• [What is needed]:
Restate word for word all of the lines below, with each image left out.

• [Excerpted data]:
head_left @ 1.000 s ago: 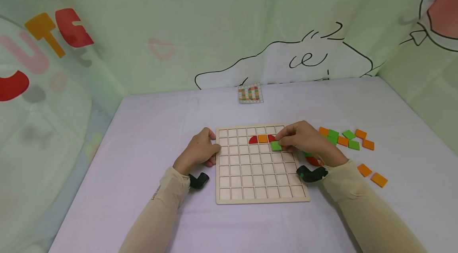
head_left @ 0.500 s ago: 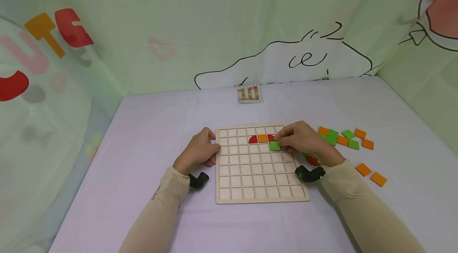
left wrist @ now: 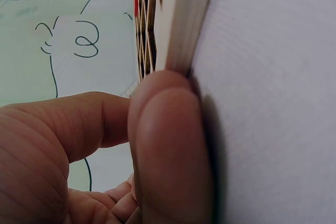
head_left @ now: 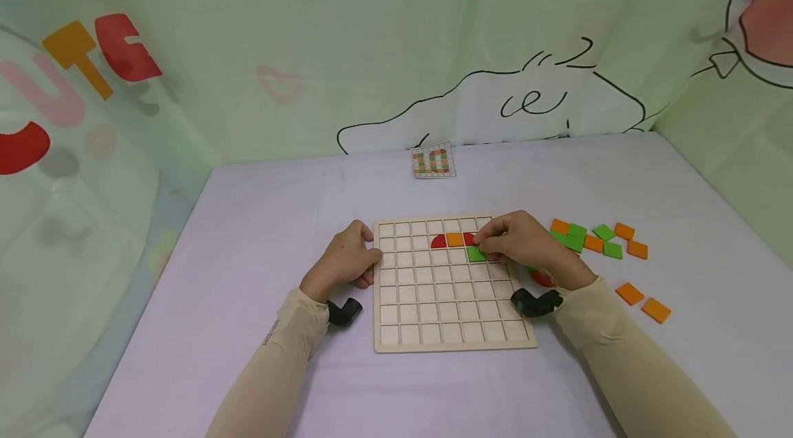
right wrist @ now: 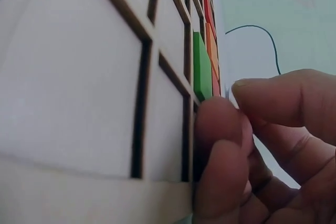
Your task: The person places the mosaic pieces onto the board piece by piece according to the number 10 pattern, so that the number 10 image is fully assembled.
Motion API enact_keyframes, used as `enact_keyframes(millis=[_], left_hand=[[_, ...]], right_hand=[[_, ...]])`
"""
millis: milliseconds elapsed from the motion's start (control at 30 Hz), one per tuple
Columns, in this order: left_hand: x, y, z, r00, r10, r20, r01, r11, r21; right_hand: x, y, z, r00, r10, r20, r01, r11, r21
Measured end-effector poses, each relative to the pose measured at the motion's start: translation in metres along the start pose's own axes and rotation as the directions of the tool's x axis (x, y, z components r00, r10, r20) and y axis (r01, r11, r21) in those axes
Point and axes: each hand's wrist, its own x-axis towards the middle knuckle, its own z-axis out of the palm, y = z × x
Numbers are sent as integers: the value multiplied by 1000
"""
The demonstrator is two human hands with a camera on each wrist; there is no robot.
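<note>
A pale wooden grid board [head_left: 442, 347] lies flat on the table. Against its left edge rest the bent thumb and fingers of my left hand [head_left: 343, 255]; the left wrist view shows a fingertip [left wrist: 170, 114] pressed to the board's side. My right hand [head_left: 520, 242] pinches a green square tile [head_left: 476, 254] at its right end, over a cell in the third row. In the right wrist view the green tile [right wrist: 202, 66] stands slightly proud of the grid. Behind it are a red rounded piece [head_left: 438, 242], an orange square tile [head_left: 455, 240] and another red piece [head_left: 469, 239], partly hidden by my fingers.
Loose green tiles [head_left: 604, 233] and orange tiles [head_left: 630, 293] lie scattered to the right of the board. A red piece [head_left: 542, 278] shows beneath my right wrist. At the back of the table lies a small pattern card [head_left: 434, 161], before a printed curtain [head_left: 372, 32].
My right hand has moved slightly left with the green tile, which now sits lower and more in line with its cell. The left hand has stayed at the board's edge.
</note>
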Motion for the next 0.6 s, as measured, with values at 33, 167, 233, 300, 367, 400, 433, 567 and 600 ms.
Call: enact_keyframes(millis=[33, 167, 233, 300, 367, 400, 433, 567, 600], left_hand=[[0, 0, 0, 1000, 0, -1, 0, 1000, 2], [1, 0, 0, 1000, -5, -4, 5, 1000, 7], [1, 0, 1, 1000, -7, -3, 7, 1000, 6], [1, 0, 1, 1000, -7, -2, 7, 1000, 3], [1, 0, 1, 1000, -8, -2, 8, 1000, 0], [1, 0, 1, 1000, -9, -2, 9, 1000, -1], [1, 0, 1, 1000, -10, -1, 10, 1000, -2], [1, -1, 0, 1000, -9, 2, 9, 1000, 2], [1, -2, -1, 1000, -8, 2, 8, 1000, 5]], right_hand=[[-1, 0, 0, 1000, -2, -5, 2, 1000, 2], [-5, 4, -4, 999, -17, -34, 18, 999, 32], [-8, 7, -8, 999, -12, -51, 14, 998, 56], [-12, 12, -13, 998, 0, -69, 5, 998, 70], [-15, 18, -20, 996, 18, -89, -11, 998, 69], [-16, 21, -24, 995, 28, -98, -23, 998, 55], [-18, 24, -29, 994, 38, -107, -34, 999, 38], [-24, 36, -47, 988, 87, -128, -86, 996, 14], [-25, 40, -52, 986, 97, -134, -96, 995, 14]])
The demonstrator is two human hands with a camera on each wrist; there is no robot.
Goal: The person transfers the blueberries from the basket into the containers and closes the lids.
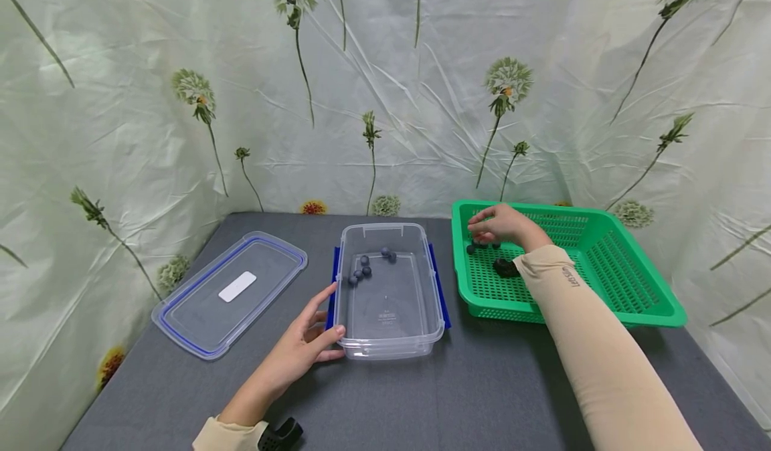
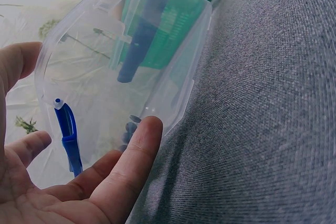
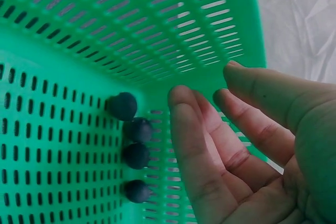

• [Exercise result]:
head_left @ 1.000 s ago: 
head_left @ 0.500 s ago: 
left wrist @ now: 
head_left @ now: 
right wrist @ now: 
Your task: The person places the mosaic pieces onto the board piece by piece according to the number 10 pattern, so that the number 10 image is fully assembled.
Motion API enact_keyframes, used as `enact_keyframes(millis=[_], left_hand=[[_, ...]], right_hand=[[_, ...]])`
"""
millis: milliseconds elapsed from the motion's start (control at 30 Hz), one per tuple
Columns, in this order: left_hand: x, y, z, r00, r10, r20, r01, r11, r21; right_hand: x, y, z, r00, r10, r20, r01, r11, r21
Measured end-effector poses, each relative to the pose measured at the motion's start: translation in metres along the start pose's own axes and rotation as the directions of the tool's x axis (x, y, z components r00, r10, r20) and y axis (r01, r11, r21) in those axes
Point and axes: each hand's wrist, its own x-axis towards the middle knuckle, its own z-axis out of the palm, y = z × x
Numbers are sent as integers: the value multiplied by 1000
"""
The demonstrator is two human hands with a camera on each wrist; there is no robot.
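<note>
A pale wooden grid board [head_left: 442, 347] lies flat on the table. Against its left edge rest the bent thumb and fingers of my left hand [head_left: 343, 255]; the left wrist view shows a fingertip [left wrist: 170, 114] pressed to the board's side. My right hand [head_left: 520, 242] pinches a green square tile [head_left: 476, 254] at its right end, over a cell in the third row. In the right wrist view the green tile [right wrist: 202, 66] stands slightly proud of the grid. Behind it are a red rounded piece [head_left: 438, 242], an orange square tile [head_left: 455, 240] and another red piece [head_left: 469, 239], partly hidden by my fingers.
Loose green tiles [head_left: 604, 233] and orange tiles [head_left: 630, 293] lie scattered to the right of the board. A red piece [head_left: 542, 278] shows beneath my right wrist. At the back of the table lies a small pattern card [head_left: 434, 161], before a printed curtain [head_left: 372, 32].
My right hand has moved slightly left with the green tile, which now sits lower and more in line with its cell. The left hand has stayed at the board's edge.
</note>
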Motion for the next 0.6 s, as measured, with values at 33, 167, 233, 300, 367, 400, 433, 567 and 600 ms.
Call: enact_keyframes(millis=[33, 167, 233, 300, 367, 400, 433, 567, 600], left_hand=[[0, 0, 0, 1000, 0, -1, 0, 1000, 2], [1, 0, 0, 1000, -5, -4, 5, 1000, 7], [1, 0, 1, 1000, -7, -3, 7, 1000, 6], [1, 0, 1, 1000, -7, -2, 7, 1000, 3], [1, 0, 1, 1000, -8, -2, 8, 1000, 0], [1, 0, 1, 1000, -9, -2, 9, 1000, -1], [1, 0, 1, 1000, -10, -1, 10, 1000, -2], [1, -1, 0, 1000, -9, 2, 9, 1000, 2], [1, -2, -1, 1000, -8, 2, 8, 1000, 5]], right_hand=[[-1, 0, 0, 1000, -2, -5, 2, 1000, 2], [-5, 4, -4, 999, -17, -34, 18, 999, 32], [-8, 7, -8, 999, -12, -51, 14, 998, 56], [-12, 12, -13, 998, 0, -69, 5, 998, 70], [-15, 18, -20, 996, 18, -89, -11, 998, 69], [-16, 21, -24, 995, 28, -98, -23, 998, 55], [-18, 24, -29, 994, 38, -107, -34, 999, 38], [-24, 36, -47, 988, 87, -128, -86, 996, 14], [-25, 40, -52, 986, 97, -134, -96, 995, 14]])
The demonstrator is two human hands with a camera on each wrist; there is no robot.
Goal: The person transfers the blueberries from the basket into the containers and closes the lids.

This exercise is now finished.